The piece has been on loan to the Wascana Centre Authority since 1999. Fafard says the sculpture was up for sale, but nobody offered the $800,000 asked.

"I really wanted it to stay here," he said. "So one way to do that is to donate it to the university. And they'll ensure that is stays here and look after it for years and years to come."

The Saskatchewan-born Fafard received his bachelor's degree in fine arts from the University of Manitoba in Winnipeg in 1966 and completed a subsequent fine arts master's degree two years later at Pennsylvania State University.

After graduation, he settled in Regina to teach, eventually becoming a kinetic sculpture instructor at the University of Saskatchewan.

Fafard, whose work has been exhibited in galleries across Canada, is best known for his whimsical drawings and sculptures of everyday objects, like local residents and cows.

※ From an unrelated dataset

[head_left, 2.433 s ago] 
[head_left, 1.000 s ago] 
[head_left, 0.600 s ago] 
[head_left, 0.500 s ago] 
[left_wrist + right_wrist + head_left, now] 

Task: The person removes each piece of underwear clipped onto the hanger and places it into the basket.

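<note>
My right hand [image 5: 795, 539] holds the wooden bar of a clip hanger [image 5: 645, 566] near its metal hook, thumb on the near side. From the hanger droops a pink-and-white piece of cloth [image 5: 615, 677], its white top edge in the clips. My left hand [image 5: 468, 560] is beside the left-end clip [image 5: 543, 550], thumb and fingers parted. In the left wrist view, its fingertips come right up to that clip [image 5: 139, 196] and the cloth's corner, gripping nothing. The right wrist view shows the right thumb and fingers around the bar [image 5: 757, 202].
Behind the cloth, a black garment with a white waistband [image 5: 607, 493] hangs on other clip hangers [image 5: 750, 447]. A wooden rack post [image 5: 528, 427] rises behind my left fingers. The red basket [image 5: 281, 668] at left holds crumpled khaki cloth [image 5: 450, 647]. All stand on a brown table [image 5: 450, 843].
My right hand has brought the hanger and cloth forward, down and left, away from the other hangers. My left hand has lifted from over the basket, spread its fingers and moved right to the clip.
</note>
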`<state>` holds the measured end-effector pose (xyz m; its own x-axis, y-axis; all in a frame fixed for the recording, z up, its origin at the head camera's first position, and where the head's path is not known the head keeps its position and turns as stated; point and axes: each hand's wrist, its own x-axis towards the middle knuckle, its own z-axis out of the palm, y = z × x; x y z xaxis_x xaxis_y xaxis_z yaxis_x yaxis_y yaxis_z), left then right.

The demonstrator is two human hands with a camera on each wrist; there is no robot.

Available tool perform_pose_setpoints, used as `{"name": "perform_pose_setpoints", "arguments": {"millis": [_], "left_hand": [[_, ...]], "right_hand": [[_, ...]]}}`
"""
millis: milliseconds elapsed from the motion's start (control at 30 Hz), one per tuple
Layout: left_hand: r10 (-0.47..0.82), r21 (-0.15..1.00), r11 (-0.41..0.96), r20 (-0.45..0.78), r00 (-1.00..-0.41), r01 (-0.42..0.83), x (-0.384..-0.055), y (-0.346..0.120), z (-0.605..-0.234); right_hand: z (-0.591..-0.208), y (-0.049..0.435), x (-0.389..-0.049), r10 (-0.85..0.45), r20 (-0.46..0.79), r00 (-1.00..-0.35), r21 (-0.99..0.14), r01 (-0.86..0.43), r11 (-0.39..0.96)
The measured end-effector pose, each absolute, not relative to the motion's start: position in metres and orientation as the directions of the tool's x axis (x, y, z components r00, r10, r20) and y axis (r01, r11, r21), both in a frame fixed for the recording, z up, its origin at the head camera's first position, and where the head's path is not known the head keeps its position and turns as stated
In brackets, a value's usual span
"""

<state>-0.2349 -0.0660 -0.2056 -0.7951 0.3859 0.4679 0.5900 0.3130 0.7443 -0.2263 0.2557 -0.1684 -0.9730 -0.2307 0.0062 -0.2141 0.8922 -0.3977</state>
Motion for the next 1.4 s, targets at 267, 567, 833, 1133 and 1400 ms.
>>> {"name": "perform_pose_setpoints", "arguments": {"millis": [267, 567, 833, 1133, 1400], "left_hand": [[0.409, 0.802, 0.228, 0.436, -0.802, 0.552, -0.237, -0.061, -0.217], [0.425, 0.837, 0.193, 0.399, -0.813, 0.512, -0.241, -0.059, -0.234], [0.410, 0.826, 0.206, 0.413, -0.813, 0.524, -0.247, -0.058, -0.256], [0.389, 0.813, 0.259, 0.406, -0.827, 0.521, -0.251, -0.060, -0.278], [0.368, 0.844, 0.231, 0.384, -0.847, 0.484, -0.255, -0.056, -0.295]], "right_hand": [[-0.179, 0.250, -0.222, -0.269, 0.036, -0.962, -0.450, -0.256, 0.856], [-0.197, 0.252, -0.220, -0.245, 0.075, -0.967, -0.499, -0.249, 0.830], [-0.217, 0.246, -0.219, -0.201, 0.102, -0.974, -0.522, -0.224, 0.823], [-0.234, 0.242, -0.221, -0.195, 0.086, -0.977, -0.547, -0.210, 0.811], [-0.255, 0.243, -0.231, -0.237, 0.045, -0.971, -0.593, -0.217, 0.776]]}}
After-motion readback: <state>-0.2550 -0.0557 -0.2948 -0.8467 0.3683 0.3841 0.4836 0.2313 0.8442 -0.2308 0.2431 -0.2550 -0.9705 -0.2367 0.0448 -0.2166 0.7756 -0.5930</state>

Some of his work has proven accessible for children as well as adults because of its humorous and entertaining nature.

Article

You know, I love how "artists" create white elephants, and then sell them for enormous sums...then people read all kinds of deep things into them.

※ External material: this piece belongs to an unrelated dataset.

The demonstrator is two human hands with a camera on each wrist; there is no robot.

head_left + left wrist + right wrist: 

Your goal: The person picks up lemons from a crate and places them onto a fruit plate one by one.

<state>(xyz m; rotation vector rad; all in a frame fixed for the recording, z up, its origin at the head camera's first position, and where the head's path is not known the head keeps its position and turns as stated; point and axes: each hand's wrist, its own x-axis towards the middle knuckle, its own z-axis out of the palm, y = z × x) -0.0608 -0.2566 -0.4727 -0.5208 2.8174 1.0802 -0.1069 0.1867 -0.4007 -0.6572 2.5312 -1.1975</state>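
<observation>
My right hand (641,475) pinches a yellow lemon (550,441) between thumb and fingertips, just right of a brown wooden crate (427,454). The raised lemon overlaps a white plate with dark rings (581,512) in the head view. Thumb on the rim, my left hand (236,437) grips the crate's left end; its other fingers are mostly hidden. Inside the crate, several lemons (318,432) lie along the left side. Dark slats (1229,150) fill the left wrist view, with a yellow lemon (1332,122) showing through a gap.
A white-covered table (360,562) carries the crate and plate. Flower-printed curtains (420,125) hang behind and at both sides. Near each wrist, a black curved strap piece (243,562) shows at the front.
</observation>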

Or in this case nobody buys the BS story and it gets donated as an "$800k" piece of art.

People, newsflash. If it were worth $800k, someone would have offered that much for it, he would have sold it and would be laughing all the way to the bank.

Steel is quite expensive these days, so I'd be willing to say it is worth at least $500. That's dollars, not thousands of...

lmao
m

   



SwampoO @ Sun Aug 28, 2005 4:20 pm

I spose you don't know much about Joe Fafard. He's an incredible sculpter that doesn't need to rely on the prices of his sculptures to point out that he is a very talented and accomplished artists. His cows are studied and sold world wide. To me it seems like the artists way, to feel like an artist is to give something that everyone else considers priceless, up for nothing. Its a matter of pride I suppose.

I'd sit there and agree with you on this subject if it was a $500 Glen Skrimshaw though, there's a hack that knows how to milk the Saskatchewan art market.

   



Knoss @ Wed Mar 28, 2007 11:13 am

My dad has a Joe Fafard.

Besides mukluk, Fafard has sold sculptures for over $800 K (the bronze bulls in front of the Macenzie) and I think this is if he pays over $800K in taxes from art he deserves it is a fair deduction.

   



SwampoO @ Wed Mar 28, 2007 4:43 pm

wow old topic ...

   



Knoss @ Wed Mar 28, 2007 5:14 pm

I know i was checking the archives.

   



Blue_Nose @ Wed Mar 28, 2007 5:27 pm

Mukluk Mukluk:
Steel is quite expensive these days, so I'd be willing to say it is worth at least $500. That's dollars, not thousands of...

lmao
m
$500 for eight 3x2m sheets of steel? I'd like to know who your supplier is. :twisted:

   



Knoss @ Thu Mar 29, 2007 11:08 am

Well we don have IPSCO but and old oil tank but I still think it would be more.